В людоедские времена охотно говорят о демократии
Сергей Михалков рассказывал, как вскоре после войны Сталин принял группу писателей. В конце беседы, уже изложив свои директивные мысли, вождь спросил, нет ли у присутствующих каких-нибудь просьб к нему. Решился только исторический романист Степан Злобин, недавно премированный за свой толстенный роман о Степане Разине. Он попросил помочь ему с жильем — самая популярная просьба в те годы. «Есть бумага и ручка?» — спросил Сталин. Ручка нашлась, но с бумагой вышла заминка, и разволновавшийся Злобин подал вождю свою записную книжку, открыв ее на чистой странице. Сталин не удивился и написал там: «Дать писателю Злобину трехкомнатную квартиру», расписался и вернул книжку писателю. «Куда мне с этим идти?» — промямлил окончательно растерявшийся романист. «А куда пойдешь, там тебе и дадут», — сказал Сталин, вставая из-за стола.
Михалков не досказал, чем дело кончилось. Перед этим мы долго спорили о чиновничьем бесстрашии и бессилии жалобщиков, а Сергей Владимирович приводил пример в пользу тезиса, что в стране должна быть власть, которой боятся, распоряжения которой выполняются немедленно и беспрекословно. Иначе это тревожный признак наступающего безвластия и всяких неприятностей, связанных с таким фактом. Растерянной и слабой власти Михалковы никогда не любили...
Забавно, что в самые людоедские, сталинские времена разговоров о демократии было больше всего. Правда, эта самая демократия была с приставками вроде «народная» или «социалистическая», что до некоторой степени меняло смысл самого понятия, но народ поощряли к откровенности с властями, призывая делиться с ней самыми сокровенными наблюдениями и мыслями.
В мои юные, пионерские годы везде красовались портреты Павлика Морозова, который донес на собственного отца. Отца у Павлика расстреляли, односельчане, еще не окончательно отрекшиеся от старого мира, свернули голову наблюдательному юноше, но жертвенная принципиальность Морозова-младшего ставилась в пример стране. Позже, когда изучались результаты большевистских репрессий, выяснилось, что число доносов в киевские партийные организации почти совпало с количеством коммунистов, числившихся в них. Государство вникало во все. Управдомов судили за шпионаж в пользу Японии. Неверный муж, разрушавший семью, ячейку социалистического общества, карался по всей строгости. Человека, пытавшегося покончить самоубийством, тоже наказывали, поскольку он портил государственную собственность, то есть себя самого.

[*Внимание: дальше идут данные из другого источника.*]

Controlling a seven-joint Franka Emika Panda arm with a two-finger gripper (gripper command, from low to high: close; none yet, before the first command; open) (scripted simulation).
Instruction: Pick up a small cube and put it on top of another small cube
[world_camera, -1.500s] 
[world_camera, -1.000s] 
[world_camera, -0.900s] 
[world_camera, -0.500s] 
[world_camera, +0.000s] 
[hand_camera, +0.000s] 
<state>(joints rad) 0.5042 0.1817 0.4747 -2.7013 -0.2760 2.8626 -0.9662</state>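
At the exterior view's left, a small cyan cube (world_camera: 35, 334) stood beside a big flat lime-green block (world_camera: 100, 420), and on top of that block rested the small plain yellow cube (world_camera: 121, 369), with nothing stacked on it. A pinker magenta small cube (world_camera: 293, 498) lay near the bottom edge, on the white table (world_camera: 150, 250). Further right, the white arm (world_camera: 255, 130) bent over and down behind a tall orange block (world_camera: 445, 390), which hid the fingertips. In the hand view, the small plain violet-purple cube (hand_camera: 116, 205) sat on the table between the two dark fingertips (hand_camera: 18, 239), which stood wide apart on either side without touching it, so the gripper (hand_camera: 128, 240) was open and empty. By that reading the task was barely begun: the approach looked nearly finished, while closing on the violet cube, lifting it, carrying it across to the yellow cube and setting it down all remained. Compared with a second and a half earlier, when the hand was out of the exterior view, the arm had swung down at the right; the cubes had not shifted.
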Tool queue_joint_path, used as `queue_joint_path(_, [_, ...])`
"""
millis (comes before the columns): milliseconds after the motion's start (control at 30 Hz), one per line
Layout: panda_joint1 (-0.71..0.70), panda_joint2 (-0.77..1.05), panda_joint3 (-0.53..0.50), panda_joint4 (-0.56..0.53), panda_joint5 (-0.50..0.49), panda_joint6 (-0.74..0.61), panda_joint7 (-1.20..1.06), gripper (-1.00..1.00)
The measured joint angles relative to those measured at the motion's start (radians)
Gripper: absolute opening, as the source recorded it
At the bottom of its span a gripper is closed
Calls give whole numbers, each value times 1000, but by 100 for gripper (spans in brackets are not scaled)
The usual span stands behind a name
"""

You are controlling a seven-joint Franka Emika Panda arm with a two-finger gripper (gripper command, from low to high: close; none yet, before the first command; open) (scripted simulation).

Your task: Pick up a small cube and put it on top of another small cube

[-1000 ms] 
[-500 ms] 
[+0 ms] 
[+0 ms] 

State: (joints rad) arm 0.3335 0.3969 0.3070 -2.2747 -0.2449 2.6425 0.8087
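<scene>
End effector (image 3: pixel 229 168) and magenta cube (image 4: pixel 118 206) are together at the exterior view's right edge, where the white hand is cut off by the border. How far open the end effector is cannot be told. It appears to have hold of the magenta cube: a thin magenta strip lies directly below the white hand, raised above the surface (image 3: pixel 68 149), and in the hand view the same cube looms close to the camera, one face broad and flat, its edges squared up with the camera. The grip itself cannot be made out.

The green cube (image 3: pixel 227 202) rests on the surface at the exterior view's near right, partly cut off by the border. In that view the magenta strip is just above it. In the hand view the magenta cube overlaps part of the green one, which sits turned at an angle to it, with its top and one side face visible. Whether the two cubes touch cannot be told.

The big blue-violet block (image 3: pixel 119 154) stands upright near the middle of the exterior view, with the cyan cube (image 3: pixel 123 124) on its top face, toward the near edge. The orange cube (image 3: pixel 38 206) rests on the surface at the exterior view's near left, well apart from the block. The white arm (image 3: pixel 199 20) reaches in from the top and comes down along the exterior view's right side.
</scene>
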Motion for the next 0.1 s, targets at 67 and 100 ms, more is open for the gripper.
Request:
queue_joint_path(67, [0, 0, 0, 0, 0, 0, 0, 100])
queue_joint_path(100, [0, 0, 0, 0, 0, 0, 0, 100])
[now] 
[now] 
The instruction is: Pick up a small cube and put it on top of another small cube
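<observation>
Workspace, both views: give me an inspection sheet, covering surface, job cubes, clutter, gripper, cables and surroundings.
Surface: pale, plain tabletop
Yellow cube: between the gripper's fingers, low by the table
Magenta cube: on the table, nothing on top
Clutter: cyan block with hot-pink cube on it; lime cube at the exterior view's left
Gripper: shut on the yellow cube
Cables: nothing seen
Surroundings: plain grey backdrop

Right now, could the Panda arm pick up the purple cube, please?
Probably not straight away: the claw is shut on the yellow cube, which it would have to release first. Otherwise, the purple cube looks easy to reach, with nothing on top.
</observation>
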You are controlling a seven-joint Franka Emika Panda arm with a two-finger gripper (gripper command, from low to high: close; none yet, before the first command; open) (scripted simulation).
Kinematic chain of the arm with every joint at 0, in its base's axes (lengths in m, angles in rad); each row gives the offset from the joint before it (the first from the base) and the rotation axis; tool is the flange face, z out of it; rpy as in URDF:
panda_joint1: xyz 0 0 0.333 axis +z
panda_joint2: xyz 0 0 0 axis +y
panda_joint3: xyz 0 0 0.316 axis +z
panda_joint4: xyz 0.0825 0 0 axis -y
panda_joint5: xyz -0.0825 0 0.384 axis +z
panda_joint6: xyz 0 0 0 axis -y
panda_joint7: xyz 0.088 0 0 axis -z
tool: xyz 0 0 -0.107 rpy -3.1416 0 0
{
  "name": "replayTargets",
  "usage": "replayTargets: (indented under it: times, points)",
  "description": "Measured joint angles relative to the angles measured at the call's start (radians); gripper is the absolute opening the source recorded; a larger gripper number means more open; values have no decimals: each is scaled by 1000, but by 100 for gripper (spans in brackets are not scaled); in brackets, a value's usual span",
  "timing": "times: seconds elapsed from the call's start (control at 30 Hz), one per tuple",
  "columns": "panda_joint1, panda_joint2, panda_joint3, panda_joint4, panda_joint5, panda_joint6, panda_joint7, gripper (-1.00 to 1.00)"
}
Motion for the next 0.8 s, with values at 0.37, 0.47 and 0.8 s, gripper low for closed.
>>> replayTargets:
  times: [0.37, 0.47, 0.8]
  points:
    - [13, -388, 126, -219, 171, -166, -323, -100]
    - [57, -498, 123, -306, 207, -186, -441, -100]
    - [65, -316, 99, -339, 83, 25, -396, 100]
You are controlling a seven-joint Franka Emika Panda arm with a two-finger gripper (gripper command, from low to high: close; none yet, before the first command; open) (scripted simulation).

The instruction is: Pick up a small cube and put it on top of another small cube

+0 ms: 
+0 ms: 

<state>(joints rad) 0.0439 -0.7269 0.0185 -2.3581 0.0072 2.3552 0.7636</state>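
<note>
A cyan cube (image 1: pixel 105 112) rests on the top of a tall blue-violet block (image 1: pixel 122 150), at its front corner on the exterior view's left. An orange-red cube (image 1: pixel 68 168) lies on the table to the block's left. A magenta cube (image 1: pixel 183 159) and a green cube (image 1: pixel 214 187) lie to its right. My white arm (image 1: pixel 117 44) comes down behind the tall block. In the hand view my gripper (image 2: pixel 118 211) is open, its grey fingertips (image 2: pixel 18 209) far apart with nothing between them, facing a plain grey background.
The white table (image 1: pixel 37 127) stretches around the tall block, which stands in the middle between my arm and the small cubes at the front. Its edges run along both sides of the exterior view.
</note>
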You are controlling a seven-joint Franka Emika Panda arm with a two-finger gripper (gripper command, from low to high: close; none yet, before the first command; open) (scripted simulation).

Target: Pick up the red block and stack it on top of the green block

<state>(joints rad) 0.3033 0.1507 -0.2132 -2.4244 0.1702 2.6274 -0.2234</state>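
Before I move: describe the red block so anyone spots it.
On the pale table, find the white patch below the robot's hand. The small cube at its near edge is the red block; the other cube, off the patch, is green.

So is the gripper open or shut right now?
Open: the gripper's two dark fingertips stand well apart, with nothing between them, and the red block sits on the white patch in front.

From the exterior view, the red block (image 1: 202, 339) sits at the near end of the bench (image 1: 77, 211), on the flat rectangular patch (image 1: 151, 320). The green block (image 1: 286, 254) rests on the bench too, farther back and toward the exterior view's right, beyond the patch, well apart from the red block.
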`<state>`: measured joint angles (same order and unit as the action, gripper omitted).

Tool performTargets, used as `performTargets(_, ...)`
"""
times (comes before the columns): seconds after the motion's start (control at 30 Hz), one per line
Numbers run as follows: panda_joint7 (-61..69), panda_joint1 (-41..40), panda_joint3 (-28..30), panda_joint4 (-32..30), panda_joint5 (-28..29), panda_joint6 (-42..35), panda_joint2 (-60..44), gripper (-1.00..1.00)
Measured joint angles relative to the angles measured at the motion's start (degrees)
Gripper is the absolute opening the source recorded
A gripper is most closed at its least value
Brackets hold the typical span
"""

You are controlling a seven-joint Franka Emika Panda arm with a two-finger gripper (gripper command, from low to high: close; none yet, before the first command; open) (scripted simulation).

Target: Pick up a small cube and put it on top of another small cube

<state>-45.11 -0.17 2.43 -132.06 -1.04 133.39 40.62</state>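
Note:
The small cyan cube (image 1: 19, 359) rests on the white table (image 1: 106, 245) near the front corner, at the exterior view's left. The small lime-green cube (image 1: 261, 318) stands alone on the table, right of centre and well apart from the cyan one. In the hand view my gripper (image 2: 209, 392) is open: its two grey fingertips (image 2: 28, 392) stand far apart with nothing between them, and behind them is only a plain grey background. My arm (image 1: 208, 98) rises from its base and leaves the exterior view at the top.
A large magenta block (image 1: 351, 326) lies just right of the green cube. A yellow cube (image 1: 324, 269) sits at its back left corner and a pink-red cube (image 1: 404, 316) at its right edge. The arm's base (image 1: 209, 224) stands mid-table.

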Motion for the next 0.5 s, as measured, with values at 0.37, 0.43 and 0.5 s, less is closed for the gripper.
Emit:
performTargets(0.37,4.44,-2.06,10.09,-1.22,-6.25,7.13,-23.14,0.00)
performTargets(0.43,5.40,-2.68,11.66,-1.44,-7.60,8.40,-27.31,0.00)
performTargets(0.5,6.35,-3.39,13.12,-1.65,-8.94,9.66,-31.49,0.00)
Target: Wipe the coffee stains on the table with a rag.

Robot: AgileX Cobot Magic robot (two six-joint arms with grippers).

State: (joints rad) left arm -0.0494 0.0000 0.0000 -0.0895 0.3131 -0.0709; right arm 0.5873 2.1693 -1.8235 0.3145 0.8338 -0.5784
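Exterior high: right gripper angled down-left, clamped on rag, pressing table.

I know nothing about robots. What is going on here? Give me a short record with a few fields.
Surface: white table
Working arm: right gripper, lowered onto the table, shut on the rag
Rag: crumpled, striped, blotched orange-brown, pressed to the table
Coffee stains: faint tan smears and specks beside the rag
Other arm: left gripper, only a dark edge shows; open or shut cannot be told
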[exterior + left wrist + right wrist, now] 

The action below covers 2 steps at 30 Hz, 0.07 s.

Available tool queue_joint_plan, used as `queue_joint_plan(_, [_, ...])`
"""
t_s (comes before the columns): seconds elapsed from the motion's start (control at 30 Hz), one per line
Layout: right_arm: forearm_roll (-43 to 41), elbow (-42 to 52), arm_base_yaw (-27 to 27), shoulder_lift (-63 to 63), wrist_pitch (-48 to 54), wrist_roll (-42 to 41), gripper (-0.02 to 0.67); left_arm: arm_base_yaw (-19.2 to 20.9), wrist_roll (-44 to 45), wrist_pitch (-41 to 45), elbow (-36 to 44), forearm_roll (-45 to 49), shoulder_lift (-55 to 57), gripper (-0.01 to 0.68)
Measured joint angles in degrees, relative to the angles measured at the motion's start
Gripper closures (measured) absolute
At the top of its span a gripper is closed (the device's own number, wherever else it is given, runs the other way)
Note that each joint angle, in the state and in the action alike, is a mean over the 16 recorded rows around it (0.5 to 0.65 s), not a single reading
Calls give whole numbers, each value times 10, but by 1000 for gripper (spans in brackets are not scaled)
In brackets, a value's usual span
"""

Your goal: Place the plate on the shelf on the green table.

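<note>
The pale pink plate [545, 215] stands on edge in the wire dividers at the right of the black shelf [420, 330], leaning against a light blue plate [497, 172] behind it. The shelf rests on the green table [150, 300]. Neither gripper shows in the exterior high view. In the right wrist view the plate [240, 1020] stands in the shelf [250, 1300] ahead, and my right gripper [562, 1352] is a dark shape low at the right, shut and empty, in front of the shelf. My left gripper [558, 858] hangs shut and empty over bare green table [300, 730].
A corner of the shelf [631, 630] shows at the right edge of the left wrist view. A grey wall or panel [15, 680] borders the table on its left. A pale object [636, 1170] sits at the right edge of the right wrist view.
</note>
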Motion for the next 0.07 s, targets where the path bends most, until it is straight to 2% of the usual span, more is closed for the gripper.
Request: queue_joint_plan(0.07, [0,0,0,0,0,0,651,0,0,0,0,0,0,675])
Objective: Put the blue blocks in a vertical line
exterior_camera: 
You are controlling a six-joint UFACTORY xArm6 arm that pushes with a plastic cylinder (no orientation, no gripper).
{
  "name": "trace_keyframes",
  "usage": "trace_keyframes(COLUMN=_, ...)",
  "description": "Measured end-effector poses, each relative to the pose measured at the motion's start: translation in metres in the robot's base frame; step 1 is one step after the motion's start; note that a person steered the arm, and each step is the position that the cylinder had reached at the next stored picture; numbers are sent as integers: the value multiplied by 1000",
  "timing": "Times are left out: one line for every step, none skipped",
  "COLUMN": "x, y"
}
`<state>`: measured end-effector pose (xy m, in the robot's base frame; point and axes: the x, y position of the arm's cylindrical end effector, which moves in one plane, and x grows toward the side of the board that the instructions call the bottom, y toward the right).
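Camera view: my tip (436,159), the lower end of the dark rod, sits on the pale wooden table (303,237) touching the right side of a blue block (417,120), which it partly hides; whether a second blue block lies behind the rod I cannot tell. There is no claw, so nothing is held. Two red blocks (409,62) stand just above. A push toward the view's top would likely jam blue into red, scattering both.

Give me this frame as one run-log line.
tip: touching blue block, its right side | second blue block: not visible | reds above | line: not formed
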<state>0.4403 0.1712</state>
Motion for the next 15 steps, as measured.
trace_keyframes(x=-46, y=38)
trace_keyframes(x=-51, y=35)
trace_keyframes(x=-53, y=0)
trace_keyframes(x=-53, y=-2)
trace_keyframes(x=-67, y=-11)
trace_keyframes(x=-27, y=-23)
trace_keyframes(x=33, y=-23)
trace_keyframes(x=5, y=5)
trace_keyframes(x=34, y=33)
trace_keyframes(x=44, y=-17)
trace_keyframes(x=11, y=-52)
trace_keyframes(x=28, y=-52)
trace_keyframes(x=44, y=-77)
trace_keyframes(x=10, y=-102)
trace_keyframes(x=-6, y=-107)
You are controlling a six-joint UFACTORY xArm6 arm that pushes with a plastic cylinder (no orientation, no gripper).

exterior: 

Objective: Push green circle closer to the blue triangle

Эти времена прошли. Когда мы пытались выстроить демократию еще раз, люди уже потеряли доверие к начальству; народ жаловался куда угодно (скажем, журнал «Огонек» получал до тысячи писем-жалоб ежедневно). В предисловии к сборникам этих писем, которые были изданы по-английски и по-немецки, я писал, что зря нас поздравляют с таким почтовым потоком, — радоваться тут нечему. Если люди просят писателей и журналистов реформировать свою жизнь, значит, вера во власть потеряна окончательно.
Сегодня из бывших советских республик в международные организации идет неудержимый поток жалоб (число жалоб в Европейский суд только из России уже превысило 20 тысяч). В правительства пишут меньше, в газеты и журналы — совсем немного. В парижских аэропортах созданы «накопители» для выходцев из бывших советских республик, которые просят убежища и защиты...
Доверие к власти нарастает по капле, но только когда люди перестанут бояться, поверят в возможность справедливости в собственном доме, власть эта сможет зваться демократической. Тогда-то и сбудется мечта Кобзаря: «В своїй хатi своя правда i сила, i воля...».